Report how many lines of these entries hold the string "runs"; reply with the number alone.

------------

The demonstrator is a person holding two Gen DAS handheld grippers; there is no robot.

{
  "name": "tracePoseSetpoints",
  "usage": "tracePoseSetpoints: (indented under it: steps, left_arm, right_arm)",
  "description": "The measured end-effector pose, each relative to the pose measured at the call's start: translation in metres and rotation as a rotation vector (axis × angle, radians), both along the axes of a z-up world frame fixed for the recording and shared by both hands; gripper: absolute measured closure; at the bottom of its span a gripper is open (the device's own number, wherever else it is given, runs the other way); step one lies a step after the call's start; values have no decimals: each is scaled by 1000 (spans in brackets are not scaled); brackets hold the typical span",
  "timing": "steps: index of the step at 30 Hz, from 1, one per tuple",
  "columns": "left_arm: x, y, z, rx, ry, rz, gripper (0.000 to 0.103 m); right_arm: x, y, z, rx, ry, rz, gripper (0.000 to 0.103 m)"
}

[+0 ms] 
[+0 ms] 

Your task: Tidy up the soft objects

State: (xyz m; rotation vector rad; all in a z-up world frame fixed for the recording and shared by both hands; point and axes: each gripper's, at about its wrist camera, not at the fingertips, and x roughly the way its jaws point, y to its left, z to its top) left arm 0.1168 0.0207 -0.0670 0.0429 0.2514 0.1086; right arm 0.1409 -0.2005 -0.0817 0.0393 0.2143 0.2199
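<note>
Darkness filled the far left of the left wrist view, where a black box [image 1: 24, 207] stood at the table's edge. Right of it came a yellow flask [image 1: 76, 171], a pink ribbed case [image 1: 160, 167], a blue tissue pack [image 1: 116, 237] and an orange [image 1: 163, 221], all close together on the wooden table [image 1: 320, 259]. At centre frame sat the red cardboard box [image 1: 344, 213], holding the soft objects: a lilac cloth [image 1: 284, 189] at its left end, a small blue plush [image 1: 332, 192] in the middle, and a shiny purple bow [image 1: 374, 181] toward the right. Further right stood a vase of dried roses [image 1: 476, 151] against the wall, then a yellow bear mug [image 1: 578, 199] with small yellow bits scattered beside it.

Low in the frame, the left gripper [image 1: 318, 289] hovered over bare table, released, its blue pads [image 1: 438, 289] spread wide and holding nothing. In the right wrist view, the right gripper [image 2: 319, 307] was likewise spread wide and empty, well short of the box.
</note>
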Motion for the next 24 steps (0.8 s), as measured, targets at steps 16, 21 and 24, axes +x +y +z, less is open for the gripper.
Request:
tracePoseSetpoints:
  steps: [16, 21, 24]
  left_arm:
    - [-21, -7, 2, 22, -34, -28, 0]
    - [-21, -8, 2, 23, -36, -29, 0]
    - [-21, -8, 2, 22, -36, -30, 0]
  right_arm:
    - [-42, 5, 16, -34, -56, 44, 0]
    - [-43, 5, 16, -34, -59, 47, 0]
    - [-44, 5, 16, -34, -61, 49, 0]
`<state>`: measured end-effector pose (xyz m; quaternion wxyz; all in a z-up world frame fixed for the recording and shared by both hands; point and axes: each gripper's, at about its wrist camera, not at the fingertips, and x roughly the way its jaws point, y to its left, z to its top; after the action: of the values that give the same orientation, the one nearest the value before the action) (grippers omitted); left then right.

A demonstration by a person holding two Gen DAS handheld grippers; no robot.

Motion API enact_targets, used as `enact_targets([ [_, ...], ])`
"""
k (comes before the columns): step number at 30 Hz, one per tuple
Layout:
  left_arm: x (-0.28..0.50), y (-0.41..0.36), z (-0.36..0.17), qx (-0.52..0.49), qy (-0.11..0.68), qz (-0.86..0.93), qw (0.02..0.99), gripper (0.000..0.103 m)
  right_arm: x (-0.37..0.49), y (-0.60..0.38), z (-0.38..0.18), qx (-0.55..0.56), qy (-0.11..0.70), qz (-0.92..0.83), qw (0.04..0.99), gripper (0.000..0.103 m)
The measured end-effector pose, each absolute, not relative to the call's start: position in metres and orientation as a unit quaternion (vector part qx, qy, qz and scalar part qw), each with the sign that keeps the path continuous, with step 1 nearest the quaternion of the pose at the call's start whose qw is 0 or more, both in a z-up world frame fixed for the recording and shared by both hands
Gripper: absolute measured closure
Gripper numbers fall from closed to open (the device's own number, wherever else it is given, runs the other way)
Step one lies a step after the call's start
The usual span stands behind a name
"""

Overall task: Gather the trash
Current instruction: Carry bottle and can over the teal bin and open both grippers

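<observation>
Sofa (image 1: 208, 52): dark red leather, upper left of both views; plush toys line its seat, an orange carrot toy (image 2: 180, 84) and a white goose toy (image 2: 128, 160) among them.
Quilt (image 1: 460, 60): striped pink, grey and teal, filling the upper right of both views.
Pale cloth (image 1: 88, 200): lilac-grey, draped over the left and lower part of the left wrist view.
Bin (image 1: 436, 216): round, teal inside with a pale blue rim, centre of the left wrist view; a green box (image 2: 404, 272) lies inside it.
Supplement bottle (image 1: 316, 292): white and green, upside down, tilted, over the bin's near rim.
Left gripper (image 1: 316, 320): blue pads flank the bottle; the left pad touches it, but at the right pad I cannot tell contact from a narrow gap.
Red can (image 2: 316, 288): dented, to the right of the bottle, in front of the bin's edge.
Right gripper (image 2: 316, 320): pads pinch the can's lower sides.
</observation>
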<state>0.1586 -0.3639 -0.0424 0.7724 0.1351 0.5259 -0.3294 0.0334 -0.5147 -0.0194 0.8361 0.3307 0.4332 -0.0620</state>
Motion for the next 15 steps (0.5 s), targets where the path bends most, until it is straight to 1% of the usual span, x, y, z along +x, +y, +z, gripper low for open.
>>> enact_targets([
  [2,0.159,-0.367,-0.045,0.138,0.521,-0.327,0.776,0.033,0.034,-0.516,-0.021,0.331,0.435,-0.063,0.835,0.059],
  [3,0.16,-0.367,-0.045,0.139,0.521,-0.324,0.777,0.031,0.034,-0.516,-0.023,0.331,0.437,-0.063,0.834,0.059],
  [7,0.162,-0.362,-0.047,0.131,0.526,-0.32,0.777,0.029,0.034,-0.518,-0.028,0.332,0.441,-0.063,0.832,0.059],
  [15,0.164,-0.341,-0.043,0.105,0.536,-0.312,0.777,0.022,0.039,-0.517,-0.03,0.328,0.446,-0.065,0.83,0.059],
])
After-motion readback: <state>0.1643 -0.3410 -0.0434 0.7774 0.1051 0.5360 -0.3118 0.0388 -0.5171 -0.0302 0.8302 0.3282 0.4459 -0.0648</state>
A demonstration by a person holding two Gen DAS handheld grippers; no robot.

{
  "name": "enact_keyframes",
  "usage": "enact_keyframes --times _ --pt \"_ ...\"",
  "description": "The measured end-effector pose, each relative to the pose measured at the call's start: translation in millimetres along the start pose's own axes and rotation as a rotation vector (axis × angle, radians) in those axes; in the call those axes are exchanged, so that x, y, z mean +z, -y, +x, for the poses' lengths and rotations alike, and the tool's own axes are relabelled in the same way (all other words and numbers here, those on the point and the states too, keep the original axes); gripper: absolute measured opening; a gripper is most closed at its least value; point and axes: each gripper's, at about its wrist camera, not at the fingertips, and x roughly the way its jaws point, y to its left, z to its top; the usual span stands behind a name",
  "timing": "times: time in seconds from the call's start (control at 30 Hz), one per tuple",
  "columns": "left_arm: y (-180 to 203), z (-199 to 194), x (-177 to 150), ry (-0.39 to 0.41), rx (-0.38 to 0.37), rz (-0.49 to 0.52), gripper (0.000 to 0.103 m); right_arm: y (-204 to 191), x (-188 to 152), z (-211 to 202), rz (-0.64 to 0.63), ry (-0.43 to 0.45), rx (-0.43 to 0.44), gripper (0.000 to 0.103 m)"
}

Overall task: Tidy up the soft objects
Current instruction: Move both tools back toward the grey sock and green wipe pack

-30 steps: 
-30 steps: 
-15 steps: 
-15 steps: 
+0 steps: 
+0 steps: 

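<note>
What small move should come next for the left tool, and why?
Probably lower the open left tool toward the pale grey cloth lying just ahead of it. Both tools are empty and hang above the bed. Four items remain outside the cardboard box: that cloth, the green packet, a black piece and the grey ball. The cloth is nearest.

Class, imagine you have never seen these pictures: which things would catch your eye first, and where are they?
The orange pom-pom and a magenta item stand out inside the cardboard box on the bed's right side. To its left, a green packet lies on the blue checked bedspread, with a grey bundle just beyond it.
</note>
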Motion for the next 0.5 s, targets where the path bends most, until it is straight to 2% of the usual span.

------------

* _Completed task_: 2